◆ Work to be completed:
Copy out exactly the lines from the line containing "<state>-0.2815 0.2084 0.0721" to the end of the listing.

[Dataset section Boundary: Start]

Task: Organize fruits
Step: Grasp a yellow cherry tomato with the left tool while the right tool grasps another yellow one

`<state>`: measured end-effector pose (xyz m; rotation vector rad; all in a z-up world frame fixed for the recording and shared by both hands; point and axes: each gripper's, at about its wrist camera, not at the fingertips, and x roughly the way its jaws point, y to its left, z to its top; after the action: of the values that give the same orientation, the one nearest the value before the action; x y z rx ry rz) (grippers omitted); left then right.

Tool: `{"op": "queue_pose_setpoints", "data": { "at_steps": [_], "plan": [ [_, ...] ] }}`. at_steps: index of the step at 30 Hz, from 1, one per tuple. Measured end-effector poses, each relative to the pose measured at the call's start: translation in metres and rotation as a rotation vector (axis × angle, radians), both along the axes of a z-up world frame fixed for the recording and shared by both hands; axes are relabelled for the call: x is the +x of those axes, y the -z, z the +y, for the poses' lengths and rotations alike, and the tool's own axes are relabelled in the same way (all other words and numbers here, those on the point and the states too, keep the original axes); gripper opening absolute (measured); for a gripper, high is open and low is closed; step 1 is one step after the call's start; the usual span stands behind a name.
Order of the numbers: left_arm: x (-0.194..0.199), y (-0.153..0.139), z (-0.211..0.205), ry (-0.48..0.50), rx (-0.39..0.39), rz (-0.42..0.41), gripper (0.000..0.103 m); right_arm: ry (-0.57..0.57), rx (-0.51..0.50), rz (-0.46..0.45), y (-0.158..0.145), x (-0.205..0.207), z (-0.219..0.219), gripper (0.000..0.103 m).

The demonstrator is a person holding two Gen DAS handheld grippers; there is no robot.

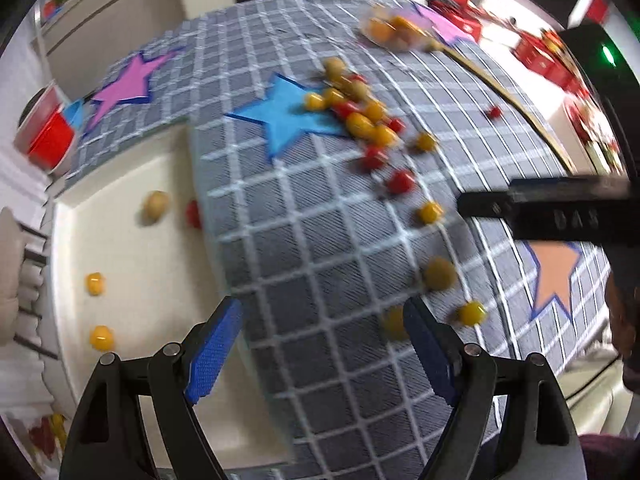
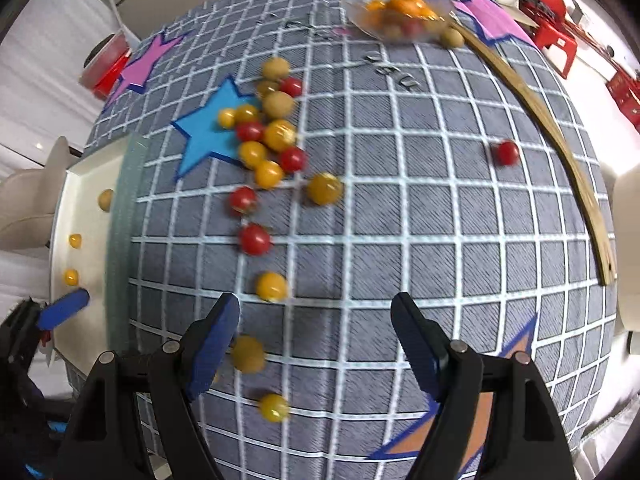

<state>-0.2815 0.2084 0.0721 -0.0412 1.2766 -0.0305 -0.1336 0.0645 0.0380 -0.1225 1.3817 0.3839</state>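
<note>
Fruits, small round red and yellow cherry tomatoes [image 2: 276, 148], lie scattered on grey checked desk cloth [image 2: 400, 220], clustered ten o'clock. Left tool [image 1: 320, 344], right tool [image 2: 312, 340] gape wide, empty. Risk: loose ones rolling off the edge when nudged.

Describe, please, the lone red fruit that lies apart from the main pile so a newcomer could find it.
Start at the grey checked cloth and find the wooden strip along its right side. Just left of it lies the red fruit, alone on bare cloth, while every other red one sits near the blue star.
</note>
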Motion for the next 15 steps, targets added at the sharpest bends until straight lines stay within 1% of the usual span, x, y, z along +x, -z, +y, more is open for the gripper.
{"op": "queue_pose_setpoints", "data": {
  "at_steps": [3, 6, 12, 15],
  "plan": [
    [-0.003, 0.008, -0.017, 0.034, -0.007, 0.014, 0.083, 0.002, 0.004, 0.003, 0.004, 0.002, -0.010, 0.081],
    [-0.004, 0.016, -0.030, 0.046, -0.013, 0.029, 0.083, -0.005, 0.005, 0.009, 0.009, 0.007, -0.013, 0.081],
    [0.003, 0.030, -0.044, 0.024, 0.000, 0.045, 0.083, -0.018, 0.009, -0.007, 0.013, 0.012, -0.011, 0.080],
    [0.005, 0.037, -0.047, 0.017, 0.011, 0.048, 0.083, -0.032, 0.006, -0.021, 0.016, 0.018, -0.008, 0.075]
  ]
}}
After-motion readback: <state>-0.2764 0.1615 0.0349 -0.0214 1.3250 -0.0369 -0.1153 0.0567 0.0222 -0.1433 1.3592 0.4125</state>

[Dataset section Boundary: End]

◆ Exercise solution:
<state>-0.2815 0.2084 0.0721 -0.0412 1.2766 -0.0305 -0.1336 0.0645 0.0380 -0.1225 1.3817 0.3839</state>
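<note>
Fruits, small round red and yellow cherry tomatoes [image 2: 276, 148], lie scattered on grey checked desk cloth [image 2: 400, 220], clustered ten o'clock. Left tool [image 1: 320, 344], right tool [image 2: 312, 340] gape wide, empty. Risk: loose ones rolling off the edge when nudged.

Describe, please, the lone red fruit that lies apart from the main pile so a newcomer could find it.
Start at the grey checked cloth and find the wooden strip along its right side. Just left of it lies the red fruit, alone on bare cloth, while every other red one sits near the blue star.
</note>
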Motion for the next 15 steps, targets added at the sharpest bends until straight lines stay within 1% of the usual span, x, y, z along +x, -z, +y, more is open for the gripper.
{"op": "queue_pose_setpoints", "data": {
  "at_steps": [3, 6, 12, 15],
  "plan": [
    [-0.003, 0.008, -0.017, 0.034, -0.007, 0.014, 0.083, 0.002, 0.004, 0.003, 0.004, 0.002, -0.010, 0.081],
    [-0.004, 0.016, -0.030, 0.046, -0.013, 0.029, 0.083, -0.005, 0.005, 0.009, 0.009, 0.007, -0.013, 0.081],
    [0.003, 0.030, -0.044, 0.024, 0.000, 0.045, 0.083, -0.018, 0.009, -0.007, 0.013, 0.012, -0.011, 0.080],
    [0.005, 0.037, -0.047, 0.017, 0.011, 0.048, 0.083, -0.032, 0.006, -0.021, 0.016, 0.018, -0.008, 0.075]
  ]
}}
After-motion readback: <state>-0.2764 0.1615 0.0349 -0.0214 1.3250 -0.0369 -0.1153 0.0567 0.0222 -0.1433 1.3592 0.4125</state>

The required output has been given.